The first shop that I happened to purchase from after making this decision was Fabricworm. You can purchase from her on Etsy or her own website.

Selection:

I don’t often purchase from here but when I do it’s because she has a fabric that very few other people carry but also offers enough other fabrics to make the purchase and combined shipping worthwhile. In this case it was the Alexander Henry “Home Sewing is Easy.”

The other thing I love about Fabricworm on Etsy is the yard and half yard bundles she creates (like the one above) that combine prints from various designers. One of the hardest things about buying fabric online is figuring out which prints can be combined and which will clash when they arrive on your doorstep. Since colors appear differently on different monitors its impossible to know for sure unless you see the prints placed side by side (or in person if your lucky).

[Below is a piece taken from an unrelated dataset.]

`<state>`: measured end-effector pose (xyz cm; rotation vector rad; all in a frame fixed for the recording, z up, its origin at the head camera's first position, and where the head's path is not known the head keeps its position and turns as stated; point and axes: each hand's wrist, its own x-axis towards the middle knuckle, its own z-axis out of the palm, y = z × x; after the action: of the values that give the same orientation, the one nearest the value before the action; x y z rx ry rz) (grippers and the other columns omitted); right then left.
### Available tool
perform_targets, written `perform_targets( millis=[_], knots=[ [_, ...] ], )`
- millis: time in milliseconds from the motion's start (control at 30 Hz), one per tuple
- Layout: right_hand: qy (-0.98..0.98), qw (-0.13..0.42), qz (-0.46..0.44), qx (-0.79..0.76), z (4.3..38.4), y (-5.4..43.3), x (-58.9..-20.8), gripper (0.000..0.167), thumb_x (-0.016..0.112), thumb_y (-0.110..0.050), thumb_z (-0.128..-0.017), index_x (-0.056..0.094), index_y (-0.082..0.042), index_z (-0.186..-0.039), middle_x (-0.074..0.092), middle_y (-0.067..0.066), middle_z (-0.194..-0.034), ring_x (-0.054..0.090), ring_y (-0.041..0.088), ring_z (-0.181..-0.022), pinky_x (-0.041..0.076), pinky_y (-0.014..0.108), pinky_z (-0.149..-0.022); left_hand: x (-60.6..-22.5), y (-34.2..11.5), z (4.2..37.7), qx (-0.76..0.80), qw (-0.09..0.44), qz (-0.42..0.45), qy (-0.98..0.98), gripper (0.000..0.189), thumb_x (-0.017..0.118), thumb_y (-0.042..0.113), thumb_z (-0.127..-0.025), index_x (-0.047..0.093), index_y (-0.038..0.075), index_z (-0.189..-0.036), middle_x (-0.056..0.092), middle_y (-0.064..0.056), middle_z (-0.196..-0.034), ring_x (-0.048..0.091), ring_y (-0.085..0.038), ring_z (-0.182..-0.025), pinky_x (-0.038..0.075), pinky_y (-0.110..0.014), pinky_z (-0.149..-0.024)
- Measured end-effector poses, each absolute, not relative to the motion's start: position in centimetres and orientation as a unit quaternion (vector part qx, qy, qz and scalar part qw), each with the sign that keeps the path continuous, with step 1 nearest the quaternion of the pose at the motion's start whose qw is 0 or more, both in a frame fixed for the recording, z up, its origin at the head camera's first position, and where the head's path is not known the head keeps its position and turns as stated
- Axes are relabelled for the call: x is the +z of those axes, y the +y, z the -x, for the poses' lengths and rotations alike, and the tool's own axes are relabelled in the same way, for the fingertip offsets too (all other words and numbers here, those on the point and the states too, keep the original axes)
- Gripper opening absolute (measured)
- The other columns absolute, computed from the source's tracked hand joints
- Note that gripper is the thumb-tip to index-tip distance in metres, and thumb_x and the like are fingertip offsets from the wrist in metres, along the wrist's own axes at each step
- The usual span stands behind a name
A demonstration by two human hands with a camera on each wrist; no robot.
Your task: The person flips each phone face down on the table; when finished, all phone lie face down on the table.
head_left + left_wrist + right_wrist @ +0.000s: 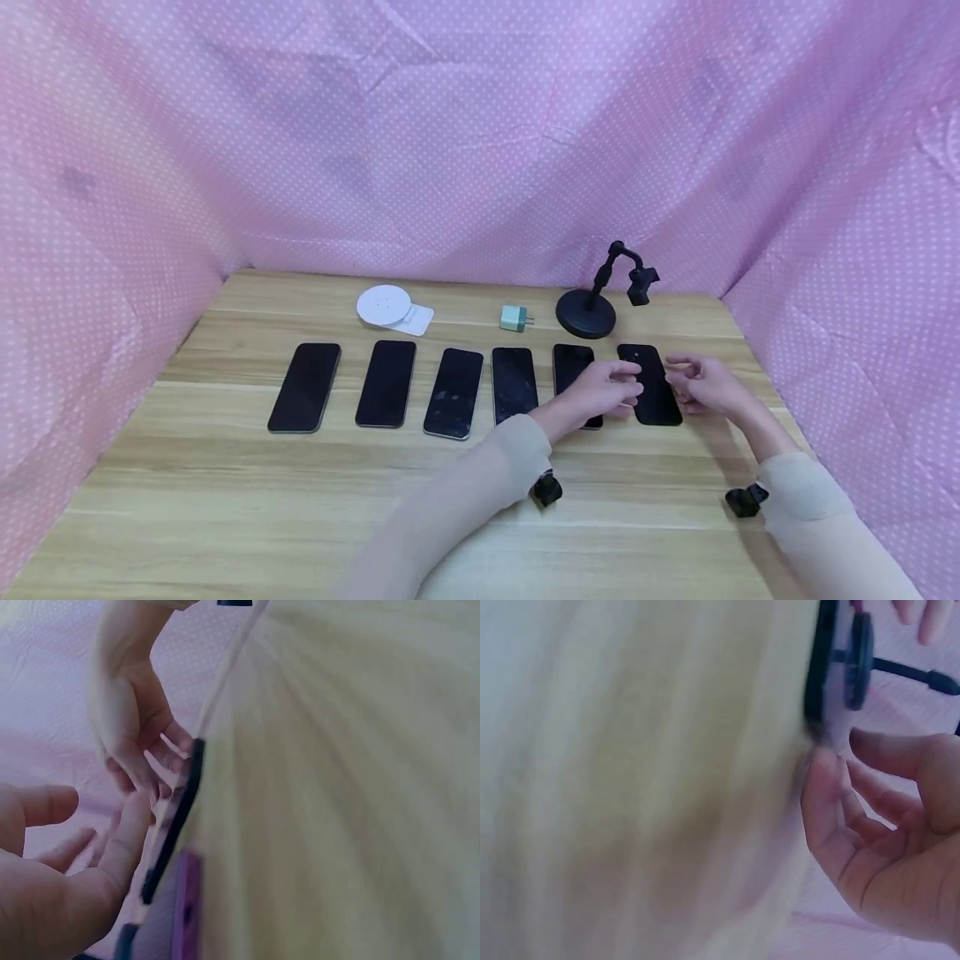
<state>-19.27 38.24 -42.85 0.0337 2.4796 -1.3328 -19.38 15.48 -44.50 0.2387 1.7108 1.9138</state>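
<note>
A dark smartphone (656, 392) lies flat at the right end of a row of phones, between the two hands. The left hand (603, 389) hovers at its left side, partly covering the neighbouring phone (572, 360); its fingers are loosely bent around nothing. The right hand (705, 385) is beside the phone's right edge, fingers slightly curved. In the right wrist view, the right hand's fingertips (826, 761) are close to the phone's edge (821, 675); contact is hard to tell. The left wrist view has both hands around the phone (176, 817), the thumb apart from the fingers.
Several more dark phones, including one at the far left (305, 387), line the wooden table (247, 508). Behind them are a white round charging pad (384, 306) with a white card (417, 320), a green plug adapter (513, 317) and a black phone stand (587, 313). Pink dotted cloth (465, 167) hangs around.
</note>
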Motion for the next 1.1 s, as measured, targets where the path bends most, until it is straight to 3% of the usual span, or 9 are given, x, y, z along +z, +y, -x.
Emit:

It’s also worth noting that she offers a small selection of Japanese prints.

But the selection is also what frustrates me about Fabricworm. The selection is different between her Etsy and website and I often find myself wanting some fabrics from each site. To be fair I’ve never tried contacting her to see if I could purchase from each and still combine shipping.

Price by Yard:

Quilter’s Cotton- $8.00
Home Decorator Weight- $14.00
Japenese- $14.00- $24.00
Oilcloth- $17.00

These prices are average for Etsy and a little lower than most independent websites.

Shipping:

From Fabricworm Etsy
“Shipping Methods and Rates to US/Canada/Everywhere Else
Up to 2 Yards of quilt weight cotton ship via USPS First Class Mail
3 to 8 yards of quilt weight, ship via USPS Priority Mail Flat Rate Envelope-$5/$10.75/$13
9-30 yards of quilt weight cotton ship via USPS Priority Mail Flat Rate Box- $10.50/$26/$41
29-40 yards of quilt weight cotton ship via USPS Priority Mail XL Flat Rate Box-$14/$33/$53

*****Significant over charges in shipping will be refunded upon shipment, friendly reminders are always appreciated”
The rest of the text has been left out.